## Task details
Quote exactly and only this range of lines in the data below: the line that holds "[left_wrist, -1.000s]" to the line that holds "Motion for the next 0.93", both included.

··· Entries shown

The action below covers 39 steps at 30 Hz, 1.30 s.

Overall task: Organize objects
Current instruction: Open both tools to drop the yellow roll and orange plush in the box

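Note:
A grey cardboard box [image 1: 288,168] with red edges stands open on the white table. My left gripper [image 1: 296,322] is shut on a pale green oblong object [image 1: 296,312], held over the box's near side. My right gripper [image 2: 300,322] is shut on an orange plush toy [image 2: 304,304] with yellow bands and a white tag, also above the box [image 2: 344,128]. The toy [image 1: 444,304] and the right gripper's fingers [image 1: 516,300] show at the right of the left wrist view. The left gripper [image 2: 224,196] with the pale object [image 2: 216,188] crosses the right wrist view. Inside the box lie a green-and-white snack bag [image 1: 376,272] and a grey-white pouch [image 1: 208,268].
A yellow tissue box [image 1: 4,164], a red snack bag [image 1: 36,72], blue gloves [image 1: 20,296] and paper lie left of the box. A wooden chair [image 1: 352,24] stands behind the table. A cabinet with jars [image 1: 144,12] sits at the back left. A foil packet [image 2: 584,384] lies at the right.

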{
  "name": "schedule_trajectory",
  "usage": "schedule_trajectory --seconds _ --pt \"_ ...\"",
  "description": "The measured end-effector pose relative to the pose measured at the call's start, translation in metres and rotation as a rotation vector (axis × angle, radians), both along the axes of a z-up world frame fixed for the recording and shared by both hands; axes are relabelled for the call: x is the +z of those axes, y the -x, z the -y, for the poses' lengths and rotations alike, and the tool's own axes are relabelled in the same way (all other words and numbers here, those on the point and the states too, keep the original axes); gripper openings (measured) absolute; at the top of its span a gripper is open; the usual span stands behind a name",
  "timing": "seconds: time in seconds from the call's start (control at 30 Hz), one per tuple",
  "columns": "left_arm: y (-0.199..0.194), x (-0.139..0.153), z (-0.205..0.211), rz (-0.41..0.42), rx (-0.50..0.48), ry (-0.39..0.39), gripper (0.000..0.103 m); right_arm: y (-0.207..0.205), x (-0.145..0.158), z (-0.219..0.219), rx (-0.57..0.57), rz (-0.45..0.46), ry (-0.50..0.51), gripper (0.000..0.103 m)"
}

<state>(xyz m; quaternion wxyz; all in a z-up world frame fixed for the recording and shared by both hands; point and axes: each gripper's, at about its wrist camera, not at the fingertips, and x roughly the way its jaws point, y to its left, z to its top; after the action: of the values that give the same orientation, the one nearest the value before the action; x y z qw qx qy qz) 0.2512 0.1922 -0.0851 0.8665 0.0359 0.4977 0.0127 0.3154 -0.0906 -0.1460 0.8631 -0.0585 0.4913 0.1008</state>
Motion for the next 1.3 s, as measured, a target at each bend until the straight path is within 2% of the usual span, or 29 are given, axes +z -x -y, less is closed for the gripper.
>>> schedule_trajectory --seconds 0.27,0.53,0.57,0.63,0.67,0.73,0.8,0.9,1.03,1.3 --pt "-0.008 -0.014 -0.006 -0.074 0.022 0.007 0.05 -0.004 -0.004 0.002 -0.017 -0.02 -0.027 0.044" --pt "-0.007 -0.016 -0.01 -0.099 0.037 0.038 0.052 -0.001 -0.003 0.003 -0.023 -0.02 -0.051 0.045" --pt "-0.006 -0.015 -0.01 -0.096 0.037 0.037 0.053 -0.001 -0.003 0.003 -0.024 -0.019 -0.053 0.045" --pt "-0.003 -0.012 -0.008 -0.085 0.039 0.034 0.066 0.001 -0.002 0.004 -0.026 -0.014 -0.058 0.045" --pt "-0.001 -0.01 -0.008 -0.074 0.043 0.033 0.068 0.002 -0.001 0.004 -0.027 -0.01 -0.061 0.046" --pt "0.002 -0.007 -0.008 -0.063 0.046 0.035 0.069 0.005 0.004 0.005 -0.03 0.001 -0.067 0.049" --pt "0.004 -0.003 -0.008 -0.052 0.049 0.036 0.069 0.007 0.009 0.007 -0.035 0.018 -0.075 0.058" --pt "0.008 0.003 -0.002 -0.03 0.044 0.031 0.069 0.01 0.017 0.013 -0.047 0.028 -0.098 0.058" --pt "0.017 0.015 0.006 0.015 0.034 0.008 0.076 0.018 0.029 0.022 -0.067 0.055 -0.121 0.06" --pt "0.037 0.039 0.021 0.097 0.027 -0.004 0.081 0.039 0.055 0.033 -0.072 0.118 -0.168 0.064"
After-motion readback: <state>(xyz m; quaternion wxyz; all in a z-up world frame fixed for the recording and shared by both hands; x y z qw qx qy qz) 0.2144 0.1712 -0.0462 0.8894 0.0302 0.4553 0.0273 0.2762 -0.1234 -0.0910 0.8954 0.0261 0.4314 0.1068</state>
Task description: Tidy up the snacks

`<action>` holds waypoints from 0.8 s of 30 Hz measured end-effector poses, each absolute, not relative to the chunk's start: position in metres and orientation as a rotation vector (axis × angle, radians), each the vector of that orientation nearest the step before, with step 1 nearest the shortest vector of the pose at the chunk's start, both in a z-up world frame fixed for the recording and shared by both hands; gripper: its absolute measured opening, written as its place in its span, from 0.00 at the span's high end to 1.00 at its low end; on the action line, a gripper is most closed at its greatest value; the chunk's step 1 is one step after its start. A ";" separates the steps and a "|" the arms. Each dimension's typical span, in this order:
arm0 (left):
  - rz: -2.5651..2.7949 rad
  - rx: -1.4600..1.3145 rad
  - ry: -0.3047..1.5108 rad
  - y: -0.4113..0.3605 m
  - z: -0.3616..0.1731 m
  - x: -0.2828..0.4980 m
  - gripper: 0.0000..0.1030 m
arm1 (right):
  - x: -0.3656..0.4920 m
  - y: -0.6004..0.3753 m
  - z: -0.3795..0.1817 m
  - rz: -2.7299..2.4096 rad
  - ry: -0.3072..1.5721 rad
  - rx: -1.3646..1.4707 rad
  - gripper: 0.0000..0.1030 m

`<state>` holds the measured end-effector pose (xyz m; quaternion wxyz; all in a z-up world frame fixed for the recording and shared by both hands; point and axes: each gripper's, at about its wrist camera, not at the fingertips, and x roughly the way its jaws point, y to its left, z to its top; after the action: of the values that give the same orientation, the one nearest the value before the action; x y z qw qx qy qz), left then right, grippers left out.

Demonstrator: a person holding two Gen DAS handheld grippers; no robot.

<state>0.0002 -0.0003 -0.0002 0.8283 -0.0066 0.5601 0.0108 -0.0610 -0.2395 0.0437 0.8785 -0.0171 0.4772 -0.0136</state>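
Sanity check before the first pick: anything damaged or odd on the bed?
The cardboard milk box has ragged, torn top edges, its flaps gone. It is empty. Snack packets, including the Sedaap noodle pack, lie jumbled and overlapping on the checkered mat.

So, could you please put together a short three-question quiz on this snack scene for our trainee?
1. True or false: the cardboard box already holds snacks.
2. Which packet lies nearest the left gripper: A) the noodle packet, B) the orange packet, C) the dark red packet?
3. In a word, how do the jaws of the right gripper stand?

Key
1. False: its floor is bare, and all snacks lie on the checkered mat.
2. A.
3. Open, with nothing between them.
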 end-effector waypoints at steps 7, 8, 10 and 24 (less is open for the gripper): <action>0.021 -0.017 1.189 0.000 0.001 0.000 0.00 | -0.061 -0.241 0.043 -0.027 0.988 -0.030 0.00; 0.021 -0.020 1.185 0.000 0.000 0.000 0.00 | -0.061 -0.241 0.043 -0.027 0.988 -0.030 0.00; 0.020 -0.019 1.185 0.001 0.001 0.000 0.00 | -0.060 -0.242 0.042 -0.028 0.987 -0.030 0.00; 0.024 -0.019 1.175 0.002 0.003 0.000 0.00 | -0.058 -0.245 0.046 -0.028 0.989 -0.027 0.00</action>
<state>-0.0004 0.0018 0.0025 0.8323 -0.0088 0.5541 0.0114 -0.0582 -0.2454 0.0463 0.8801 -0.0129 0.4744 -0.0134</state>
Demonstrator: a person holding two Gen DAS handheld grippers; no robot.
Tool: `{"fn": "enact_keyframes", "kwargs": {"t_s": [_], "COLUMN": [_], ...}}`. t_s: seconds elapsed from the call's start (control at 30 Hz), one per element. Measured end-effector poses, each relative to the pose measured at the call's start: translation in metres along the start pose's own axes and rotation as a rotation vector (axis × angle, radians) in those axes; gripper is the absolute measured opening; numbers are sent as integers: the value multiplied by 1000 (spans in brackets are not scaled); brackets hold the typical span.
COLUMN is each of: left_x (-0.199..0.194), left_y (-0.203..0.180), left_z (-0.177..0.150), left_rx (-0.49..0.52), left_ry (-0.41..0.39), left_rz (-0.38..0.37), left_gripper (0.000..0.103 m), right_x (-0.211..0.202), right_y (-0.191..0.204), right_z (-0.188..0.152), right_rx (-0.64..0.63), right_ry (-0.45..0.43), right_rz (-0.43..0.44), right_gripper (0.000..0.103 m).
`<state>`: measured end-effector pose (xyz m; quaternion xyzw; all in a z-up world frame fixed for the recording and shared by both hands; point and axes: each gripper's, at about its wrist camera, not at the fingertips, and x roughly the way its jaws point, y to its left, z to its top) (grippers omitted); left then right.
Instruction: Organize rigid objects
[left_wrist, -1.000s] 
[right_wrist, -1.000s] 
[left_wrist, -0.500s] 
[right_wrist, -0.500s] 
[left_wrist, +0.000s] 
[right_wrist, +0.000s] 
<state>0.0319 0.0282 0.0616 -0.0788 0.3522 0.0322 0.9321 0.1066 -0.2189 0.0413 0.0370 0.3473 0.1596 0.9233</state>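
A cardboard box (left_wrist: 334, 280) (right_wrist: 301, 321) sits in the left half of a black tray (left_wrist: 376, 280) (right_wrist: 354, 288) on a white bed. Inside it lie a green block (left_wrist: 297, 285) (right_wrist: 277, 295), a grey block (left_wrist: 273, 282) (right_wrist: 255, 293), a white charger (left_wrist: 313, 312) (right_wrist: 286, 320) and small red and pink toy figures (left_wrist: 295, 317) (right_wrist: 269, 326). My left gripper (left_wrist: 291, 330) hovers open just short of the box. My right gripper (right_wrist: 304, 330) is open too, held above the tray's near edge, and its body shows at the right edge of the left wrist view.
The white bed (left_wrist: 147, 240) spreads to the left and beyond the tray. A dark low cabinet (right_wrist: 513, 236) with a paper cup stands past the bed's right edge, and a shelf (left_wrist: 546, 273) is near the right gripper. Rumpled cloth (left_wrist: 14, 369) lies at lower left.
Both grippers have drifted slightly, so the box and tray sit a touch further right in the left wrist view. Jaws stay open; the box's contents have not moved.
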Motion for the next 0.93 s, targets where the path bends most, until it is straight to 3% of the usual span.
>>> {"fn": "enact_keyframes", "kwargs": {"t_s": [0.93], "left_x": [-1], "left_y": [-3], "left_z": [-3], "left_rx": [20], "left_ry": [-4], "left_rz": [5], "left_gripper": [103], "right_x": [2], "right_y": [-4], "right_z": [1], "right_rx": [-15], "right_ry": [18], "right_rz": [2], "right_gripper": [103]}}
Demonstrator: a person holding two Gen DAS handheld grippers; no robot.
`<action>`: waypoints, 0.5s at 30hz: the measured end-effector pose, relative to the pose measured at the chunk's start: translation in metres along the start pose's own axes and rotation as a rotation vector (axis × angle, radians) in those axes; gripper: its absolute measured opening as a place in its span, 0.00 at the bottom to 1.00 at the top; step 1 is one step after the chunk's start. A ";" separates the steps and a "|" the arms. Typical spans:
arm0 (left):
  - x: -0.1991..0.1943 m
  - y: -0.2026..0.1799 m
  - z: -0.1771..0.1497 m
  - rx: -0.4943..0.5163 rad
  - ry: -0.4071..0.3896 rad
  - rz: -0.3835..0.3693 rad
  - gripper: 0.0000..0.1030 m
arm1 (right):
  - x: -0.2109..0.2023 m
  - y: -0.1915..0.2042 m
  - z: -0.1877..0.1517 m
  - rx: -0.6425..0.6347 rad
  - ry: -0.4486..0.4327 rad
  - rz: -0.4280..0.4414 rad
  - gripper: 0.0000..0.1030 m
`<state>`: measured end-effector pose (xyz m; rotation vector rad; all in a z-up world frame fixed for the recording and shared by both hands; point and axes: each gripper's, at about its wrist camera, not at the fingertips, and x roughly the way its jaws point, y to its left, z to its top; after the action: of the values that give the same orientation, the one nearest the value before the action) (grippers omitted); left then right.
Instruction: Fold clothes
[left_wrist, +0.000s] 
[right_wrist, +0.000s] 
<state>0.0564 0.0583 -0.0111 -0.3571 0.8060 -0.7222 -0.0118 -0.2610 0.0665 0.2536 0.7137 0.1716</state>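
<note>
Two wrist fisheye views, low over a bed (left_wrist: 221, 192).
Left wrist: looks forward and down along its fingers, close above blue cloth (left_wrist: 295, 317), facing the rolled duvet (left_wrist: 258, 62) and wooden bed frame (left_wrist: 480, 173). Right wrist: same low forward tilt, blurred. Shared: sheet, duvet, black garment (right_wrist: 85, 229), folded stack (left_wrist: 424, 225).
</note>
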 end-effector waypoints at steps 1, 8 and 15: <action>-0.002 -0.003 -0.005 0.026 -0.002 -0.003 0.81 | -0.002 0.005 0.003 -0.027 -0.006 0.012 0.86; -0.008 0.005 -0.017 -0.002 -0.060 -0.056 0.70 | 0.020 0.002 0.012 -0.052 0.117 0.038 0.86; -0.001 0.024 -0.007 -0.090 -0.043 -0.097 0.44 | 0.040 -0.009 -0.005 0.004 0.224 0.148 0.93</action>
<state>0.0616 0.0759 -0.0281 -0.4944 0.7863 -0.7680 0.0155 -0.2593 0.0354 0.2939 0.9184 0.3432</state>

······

## Result of the exercise
[left_wrist, -1.000s] 
[right_wrist, -1.000s] 
[left_wrist, -0.500s] 
[right_wrist, -0.500s] 
[left_wrist, +0.000s] 
[right_wrist, +0.000s] 
<state>0.0319 0.0282 0.0616 -0.0788 0.3522 0.0322 0.9321 0.1066 -0.2189 0.0413 0.0370 0.3473 0.1596 0.9233</state>
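A cardboard box (left_wrist: 334, 280) (right_wrist: 301, 321) sits in the left half of a black tray (left_wrist: 376, 280) (right_wrist: 354, 288) on a white bed. Inside it lie a green block (left_wrist: 297, 285) (right_wrist: 277, 295), a grey block (left_wrist: 273, 282) (right_wrist: 255, 293), a white charger (left_wrist: 313, 312) (right_wrist: 286, 320) and small red and pink toy figures (left_wrist: 295, 317) (right_wrist: 269, 326). My left gripper (left_wrist: 291, 330) hovers open just short of the box. My right gripper (right_wrist: 304, 330) is open too, held above the tray's near edge, and its body shows at the right edge of the left wrist view.
The white bed (left_wrist: 147, 240) spreads to the left and beyond the tray. A dark low cabinet (right_wrist: 513, 236) with a paper cup stands past the bed's right edge, and a shelf (left_wrist: 546, 273) is near the right gripper. Rumpled cloth (left_wrist: 14, 369) lies at lower left.
Both grippers have drifted slightly, so the box and tray sit a touch further right in the left wrist view. Jaws stay open; the box's contents have not moved.
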Motion for the next 0.93 s, targets where the path bends most, until it is straight to 3% of the usual span.

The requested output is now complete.